# PROBLEM DETAILS
Extract all lines in the data that contain the word "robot".
[RECORDS FOR THIS TASK Boundary: Start]
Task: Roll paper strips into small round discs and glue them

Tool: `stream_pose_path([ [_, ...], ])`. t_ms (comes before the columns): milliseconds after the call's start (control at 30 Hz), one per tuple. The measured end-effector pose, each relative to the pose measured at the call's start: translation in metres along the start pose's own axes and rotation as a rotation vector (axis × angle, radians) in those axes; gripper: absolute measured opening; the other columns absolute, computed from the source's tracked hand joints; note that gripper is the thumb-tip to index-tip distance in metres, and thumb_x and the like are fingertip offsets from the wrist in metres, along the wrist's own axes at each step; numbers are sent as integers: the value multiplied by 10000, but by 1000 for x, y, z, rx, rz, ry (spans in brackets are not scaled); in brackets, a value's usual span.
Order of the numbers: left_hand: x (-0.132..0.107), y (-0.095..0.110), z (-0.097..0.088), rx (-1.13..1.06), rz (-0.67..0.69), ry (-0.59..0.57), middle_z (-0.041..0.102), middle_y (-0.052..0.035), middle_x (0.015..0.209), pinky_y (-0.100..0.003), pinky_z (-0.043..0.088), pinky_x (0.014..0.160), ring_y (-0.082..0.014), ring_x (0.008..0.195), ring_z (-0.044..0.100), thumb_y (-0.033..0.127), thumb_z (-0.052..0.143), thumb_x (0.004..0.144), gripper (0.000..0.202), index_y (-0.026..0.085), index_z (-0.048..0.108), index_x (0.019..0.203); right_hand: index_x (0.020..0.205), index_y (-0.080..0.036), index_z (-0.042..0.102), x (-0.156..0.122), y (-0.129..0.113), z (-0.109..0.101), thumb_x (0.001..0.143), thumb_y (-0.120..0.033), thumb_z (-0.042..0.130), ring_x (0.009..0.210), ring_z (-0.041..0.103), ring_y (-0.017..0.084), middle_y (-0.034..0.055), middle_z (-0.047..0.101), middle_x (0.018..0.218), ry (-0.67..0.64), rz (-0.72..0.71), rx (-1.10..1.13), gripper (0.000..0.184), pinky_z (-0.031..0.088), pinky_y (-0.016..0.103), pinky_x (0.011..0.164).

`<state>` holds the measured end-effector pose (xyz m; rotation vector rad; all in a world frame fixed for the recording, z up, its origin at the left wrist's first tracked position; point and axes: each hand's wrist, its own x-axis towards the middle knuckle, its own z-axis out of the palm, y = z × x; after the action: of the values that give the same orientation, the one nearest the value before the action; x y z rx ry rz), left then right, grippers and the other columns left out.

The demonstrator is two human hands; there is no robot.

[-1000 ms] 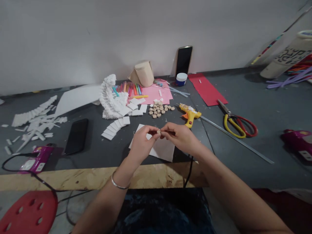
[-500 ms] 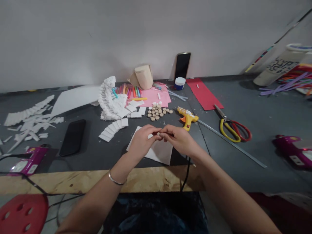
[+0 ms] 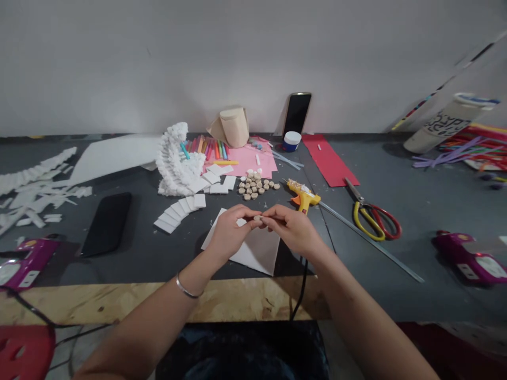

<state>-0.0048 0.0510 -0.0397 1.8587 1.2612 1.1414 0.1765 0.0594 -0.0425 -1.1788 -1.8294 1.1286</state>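
Observation:
My left hand (image 3: 232, 230) and my right hand (image 3: 291, 230) meet above the table, their fingertips pinching a small pale round disc (image 3: 257, 217). The fingers hide most of it. Beneath the hands lies a white sheet (image 3: 257, 252). A pile of small wooden discs (image 3: 253, 187) sits beyond my fingertips. A yellow glue gun (image 3: 303, 195) rests just past my right hand. Several white foam squares (image 3: 174, 215) curve in a row beyond my left hand, next to a white foam sculpture (image 3: 174, 163).
Pink paper (image 3: 247, 161) holds coloured markers (image 3: 208, 150). Around it are red paper (image 3: 327, 161), scissors (image 3: 374, 221), a metal ruler (image 3: 368, 237), a black phone (image 3: 106, 224) and magenta devices (image 3: 469, 258). A black cable (image 3: 301, 285) hangs over the plywood table edge (image 3: 158, 301).
The whole scene has shifted left and tilted level as my head turned. Both hands stay together, still pinching the small disc.

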Motion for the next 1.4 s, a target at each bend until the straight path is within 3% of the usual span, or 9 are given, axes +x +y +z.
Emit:
stream_pose_path([
  [100, -1, -2, -3, -13, -33, -1, 695, -21, 814, -262, 479, 707, -145, 776, 639, 276, 695, 813, 93, 209, 742, 855, 931, -204, 637, -2, -3, 1, 902, -329, 539, 764, 663, 149, 30, 724, 843, 16, -41, -70, 162, 482, 262, 695],
  [300, -2, -3, -8, 7, -61, 10, 682, -18, 807, -270, 475, 692, -147, 770, 632, 283, 690, 811, 122, 224, 740, 905, 800, -224, 646, -5, -14, 0, 872, -218, 542, 677, 631, 137, 10, 716, 762, 59, -94, -275, 127, 441, 241, 631],
  [700, -2, -6, -10, -61, -59, -51, 645, -3, 737, -254, 452, 641, -134, 701, 588, 327, 747, 742, 169, 186, 659, 712, 825, -228, 661, -7, -13, 1, 898, -225, 501, 694, 621, 146, 20, 707, 777, -3, -175, -298, 176, 437, 255, 631],
  [1100, 0, -5, -13, -40, -89, -206, 485, 49, 654, -233, 344, 542, -111, 596, 440, 414, 775, 661, 345, 189, 515, 695, 829, -222, 674, -8, -5, 4, 843, -329, 591, 641, 612, 141, 12, 708, 730, -30, -33, -266, 136, 436, 232, 584],
  [1400, -3, -7, -11, 78, -9, -211, 513, 36, 705, -247, 322, 569, -123, 628, 451, 384, 799, 660, 366, 192, 489, 700, 865, -224, 650, -10, -4, 9, 853, -333, 571, 696, 646, 171, 28, 721, 782, -39, -31, -299, 135, 440, 264, 614],
])
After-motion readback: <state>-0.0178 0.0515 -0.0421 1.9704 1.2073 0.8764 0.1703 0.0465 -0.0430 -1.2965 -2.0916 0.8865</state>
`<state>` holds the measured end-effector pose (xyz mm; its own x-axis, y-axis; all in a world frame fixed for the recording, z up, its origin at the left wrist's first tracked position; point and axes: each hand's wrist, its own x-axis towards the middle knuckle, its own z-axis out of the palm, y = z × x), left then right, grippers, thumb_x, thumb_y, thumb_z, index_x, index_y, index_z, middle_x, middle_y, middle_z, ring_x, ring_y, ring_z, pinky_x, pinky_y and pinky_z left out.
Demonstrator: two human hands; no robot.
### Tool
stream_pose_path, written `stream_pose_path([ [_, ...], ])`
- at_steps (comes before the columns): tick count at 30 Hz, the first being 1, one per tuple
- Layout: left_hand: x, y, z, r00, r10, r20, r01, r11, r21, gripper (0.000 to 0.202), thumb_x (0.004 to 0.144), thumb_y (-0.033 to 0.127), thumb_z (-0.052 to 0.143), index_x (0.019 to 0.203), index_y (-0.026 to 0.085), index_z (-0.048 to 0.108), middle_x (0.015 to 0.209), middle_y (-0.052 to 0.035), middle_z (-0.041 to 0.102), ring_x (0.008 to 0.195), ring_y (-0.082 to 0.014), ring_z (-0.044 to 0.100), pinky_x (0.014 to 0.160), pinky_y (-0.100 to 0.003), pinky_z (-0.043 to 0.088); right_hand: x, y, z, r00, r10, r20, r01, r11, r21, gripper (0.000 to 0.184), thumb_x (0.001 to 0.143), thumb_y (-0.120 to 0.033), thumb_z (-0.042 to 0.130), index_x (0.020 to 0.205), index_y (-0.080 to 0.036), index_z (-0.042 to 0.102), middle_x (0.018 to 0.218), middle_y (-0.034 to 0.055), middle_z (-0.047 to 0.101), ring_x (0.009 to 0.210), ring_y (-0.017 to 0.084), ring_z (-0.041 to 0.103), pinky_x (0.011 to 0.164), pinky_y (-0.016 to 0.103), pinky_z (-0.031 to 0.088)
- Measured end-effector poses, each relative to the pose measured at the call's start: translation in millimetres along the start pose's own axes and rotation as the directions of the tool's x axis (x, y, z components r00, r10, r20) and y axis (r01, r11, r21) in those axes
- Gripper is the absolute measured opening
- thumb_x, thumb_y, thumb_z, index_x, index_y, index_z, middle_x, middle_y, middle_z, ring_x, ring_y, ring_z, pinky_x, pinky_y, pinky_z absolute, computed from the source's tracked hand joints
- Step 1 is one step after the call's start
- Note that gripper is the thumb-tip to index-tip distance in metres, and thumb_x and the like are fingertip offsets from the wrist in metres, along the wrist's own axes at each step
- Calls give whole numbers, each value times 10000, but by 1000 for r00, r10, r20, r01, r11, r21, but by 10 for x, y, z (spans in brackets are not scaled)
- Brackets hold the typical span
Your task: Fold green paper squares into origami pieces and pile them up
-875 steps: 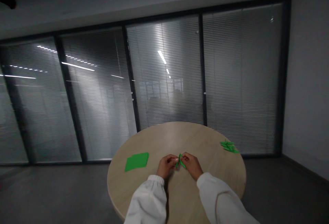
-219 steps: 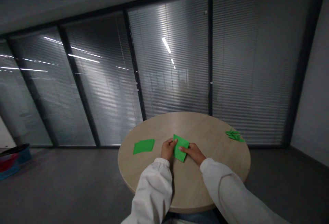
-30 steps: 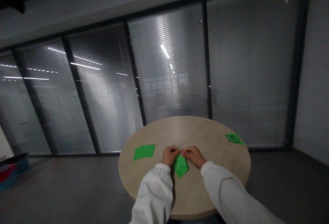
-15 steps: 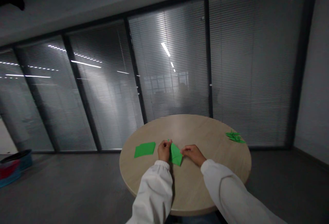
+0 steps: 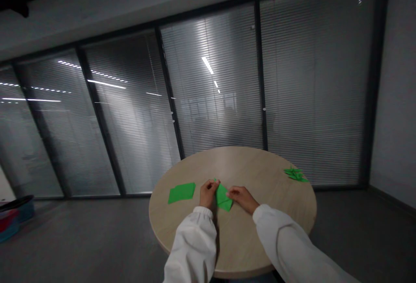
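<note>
Folded green paper (image 5: pixel 222 197) before me at the table (image 5: pixel 248 244), long axis slanting from near right, past my right hand (image 5: pixel 243 198) at its right edge (whether gripping, I cannot tell), to the far-left tip pinched in my left hand (image 5: pixel 207 193).

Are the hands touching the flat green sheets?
No, the left hand and right hand are at the folded green paper, with bare table showing between them and the flat green sheets.
</note>
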<state>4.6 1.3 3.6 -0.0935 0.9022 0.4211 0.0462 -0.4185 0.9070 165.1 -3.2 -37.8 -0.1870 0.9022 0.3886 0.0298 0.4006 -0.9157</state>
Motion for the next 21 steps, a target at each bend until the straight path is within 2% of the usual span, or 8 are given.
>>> stream_pose_path([
  [3, -25, 31, 25, 994, -52, 97, 57, 998, -42, 433, 555, 551, 736, 583, 140, 606, 514, 41, 498, 509, -90, 432, 506, -213, 338, 7, 6, -4, 1000, -22, -3, 22, 999, -34, 305, 685, -451, 631, 600, -158, 628, 591, -23, 579, 614, 139, 508, 626, 249, 389],
  [6, -52, 49, 48, 973, -106, 203, 119, 991, -55, 450, 458, 479, 819, 689, 120, 675, 586, 7, 596, 553, -112, 506, 559, -231, 405, 17, 7, -18, 999, -22, -26, 22, 1000, -20, 273, 684, -425, 635, 611, -162, 644, 595, -28, 582, 613, 137, 505, 632, 250, 388],
  [8, -71, 58, 60, 965, -129, 228, 145, 988, -56, 469, 405, 431, 851, 708, 113, 688, 597, -3, 620, 552, -119, 527, 573, -242, 426, 18, -1, -20, 1000, -21, -22, 20, 1000, -14, 263, 678, -420, 640, 616, -165, 650, 596, -28, 583, 613, 139, 504, 628, 249, 385],
  [12, -97, 76, 59, 971, -158, 181, 170, 984, -52, 413, 415, 431, 844, 603, 115, 657, 529, 13, 587, 482, -104, 497, 499, -227, 395, 8, -38, -9, 1000, -17, 5, 17, 1000, -12, 248, 672, -400, 646, 590, -166, 640, 578, -33, 566, 609, 136, 495, 625, 245, 374],
  [16, -80, 79, 29, 979, -185, 83, 186, 982, -9, 401, 474, 482, 802, 520, 120, 635, 446, 32, 521, 429, -96, 462, 445, -221, 352, -20, -99, -6, 999, -24, 42, 24, 1000, -14, 237, 681, -372, 637, 576, -160, 637, 558, -39, 550, 590, 129, 483, 620, 243, 360],
  [21, -16, 16, -28, 988, -152, -17, 150, 986, -72, 356, 530, 463, 777, 570, 121, 688, 512, -5, 615, 464, -110, 529, 470, -224, 394, -57, -138, -16, 997, -17, 80, 19, 1000, -25, 234, 679, -373, 633, 582, -159, 642, 557, -37, 553, 585, 132, 482, 614, 244, 357],
])
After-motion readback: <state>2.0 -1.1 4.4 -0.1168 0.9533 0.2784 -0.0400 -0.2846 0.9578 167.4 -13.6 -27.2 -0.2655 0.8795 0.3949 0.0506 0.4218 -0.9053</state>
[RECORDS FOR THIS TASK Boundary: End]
# SOLUTION FOR THIS EXERCISE
The demonstrator is two human hands; there is no robot.
Demonstrator: two human hands; no robot.

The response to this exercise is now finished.